Jackson animal shelter project moves forward
After a unanimous vote from the Jackson County Commissioners, an architecture contract with McMillan Pazden Smith Architecture for a planned Animal Rescue Center building in Dillsboro has been approved.
Commissioners took the vote during their May 26 meeting, following a May 12 work session discussion as to whether they should continue with the project or hit pause in response to coronavirus-induced uncertainty.
“The unknowns are, what are our facility costs, how is COVID-19 going to impact our budget, how is it going to impact what we need to do to our facilities,” County Manager Don Adams told commissioners May 12. “These are all things that I generally believe need to be raised and discussed as to whether we need to proceed forward with the project.”
If commissioners wanted to pause the project, he said, now would be the time. Construction documents are done, but the project has not yet gone out to bid. At this point, the project could sit on a shelf for some period of time without the progress made thus far losing much value.
The animal shelter is part of the first phase of a multi-phase project to revitalize the Green Energy Park property on Haywood Road in Dillsboro, turning it into a campus featuring not only the 10,000-square-foot Animal Rescue Center but an innovation center and makerspace run by Western Carolina University, a walking trail and dog park atop the old landfill, and outdoor event space in addition to the artisan studios currently housed on the site. The animal shelter is expected to cost about $3 million to build, with a $5.39 million project ordinance passed in December also including funds for grading, a parking area, walking trail construction, furnishings, fixtures, architecture, engineering, permitting and contingency costs.
Currently, the property is home to Dillsboro’s recycling center, but that will have to move prior to any development on campus. Last year, the county went under contract for a property along Haywood Road where it planned to move the center but terminated the agreement in response to opposition from town leaders who believed that location would adversely affect tourism and economic development. Commissioners have been searching for an alternative location but so far have been unable to find one.
“At this point I believe we would have to shut down the Dillsboro SRC (Staffed Recycling Center) with the understanding the new location would have to be determined and built at a later time,” Adams said May 12.
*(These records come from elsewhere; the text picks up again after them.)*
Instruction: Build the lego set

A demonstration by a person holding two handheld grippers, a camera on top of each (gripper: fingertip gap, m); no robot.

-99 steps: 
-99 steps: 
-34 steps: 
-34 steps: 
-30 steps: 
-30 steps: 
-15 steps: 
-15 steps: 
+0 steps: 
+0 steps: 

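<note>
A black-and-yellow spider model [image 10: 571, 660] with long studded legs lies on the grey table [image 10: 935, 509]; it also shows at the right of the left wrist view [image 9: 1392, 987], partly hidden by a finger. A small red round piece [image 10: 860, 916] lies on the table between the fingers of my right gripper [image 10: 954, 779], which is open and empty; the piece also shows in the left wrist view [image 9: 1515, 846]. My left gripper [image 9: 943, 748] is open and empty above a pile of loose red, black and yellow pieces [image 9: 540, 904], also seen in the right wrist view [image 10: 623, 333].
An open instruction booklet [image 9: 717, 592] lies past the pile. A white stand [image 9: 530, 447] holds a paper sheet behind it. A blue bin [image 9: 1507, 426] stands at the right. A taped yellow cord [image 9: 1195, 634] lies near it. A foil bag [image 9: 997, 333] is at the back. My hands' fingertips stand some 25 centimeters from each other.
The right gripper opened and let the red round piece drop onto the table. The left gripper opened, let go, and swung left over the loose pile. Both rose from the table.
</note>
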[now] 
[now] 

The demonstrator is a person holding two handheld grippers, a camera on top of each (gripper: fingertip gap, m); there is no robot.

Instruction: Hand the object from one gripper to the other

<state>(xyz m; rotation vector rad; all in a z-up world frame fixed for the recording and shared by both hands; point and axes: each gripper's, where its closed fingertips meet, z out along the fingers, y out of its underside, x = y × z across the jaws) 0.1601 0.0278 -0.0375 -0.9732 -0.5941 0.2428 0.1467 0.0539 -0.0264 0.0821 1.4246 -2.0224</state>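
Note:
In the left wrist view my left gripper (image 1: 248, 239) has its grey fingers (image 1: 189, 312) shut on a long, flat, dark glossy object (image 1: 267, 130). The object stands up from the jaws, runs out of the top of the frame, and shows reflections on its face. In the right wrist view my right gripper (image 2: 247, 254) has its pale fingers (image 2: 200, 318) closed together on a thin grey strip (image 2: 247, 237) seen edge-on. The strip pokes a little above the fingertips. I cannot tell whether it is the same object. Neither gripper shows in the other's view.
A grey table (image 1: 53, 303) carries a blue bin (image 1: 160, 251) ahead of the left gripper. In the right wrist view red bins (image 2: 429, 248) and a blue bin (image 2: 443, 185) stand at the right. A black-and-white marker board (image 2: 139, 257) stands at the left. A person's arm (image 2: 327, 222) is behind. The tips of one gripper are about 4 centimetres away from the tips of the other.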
Commissioners acknowledged that this is a moment full of uncertainty but favored moving forward for now with the potential to reevaluate the project’s status later this year.
Prior to COVID-19, construction costs had been high and contractors busy. Chairman Brian McMahan said it would behoove the county to look at how the pandemic has affected construction costs — it might end up being cheaper to build the project now than it would have been a year ago.
Commissioner Ron Mau pointed out that funding for the animal shelter has already been set aside, and Commissioner Gayle Woody said that a project like the one they’re discussing is, if anything, more important now than it would have been outside of the pandemic.
“One of the things that stayed open during this whole time are greenways and places for people to walk and be outside, and we know that’s a real important part of physical and mental health,” said Woody. “And so I feel like for me that’s one reason I would like to see us go forward with this, besides the fact that we desperately need a new animal rescue center. We’ve identified that, and it’s an ongoing need. That’s not going to go away.”
Also of note, said Adams, is the fact that most of the design and architectural costs associated with the project have already been spent. The county has been discussing the animal shelter project with McMillan Pazden Smith off and on since 2016, with the company formally selected to design the currently planned facility in May 2019.
So far, the county has spent about 75 percent of the total $397,000 in architecture and engineering fees contained in that original agreement. All that’s left is the pre-bidding procurement phase, which makes up 5 percent of the total cost, and the construction phase, which makes up 20 percent.
The next opportunity to pause the process would come this summer, when construction bids are opened. However, at that point commissioners would need to make a decision rather quickly. Most bids come with an expiration date, and time of year matters when starting a project.
“The worst time to be starting construction in this area would be the December/January time,” said Adams. “That would be bad. So we either need to really hit the ground running and try to get contractors out early, or if we pause we would need to pause it to where contractors get on site around March.”
The current timeline puts the county on track to break ground on the yearlong construction project this fall.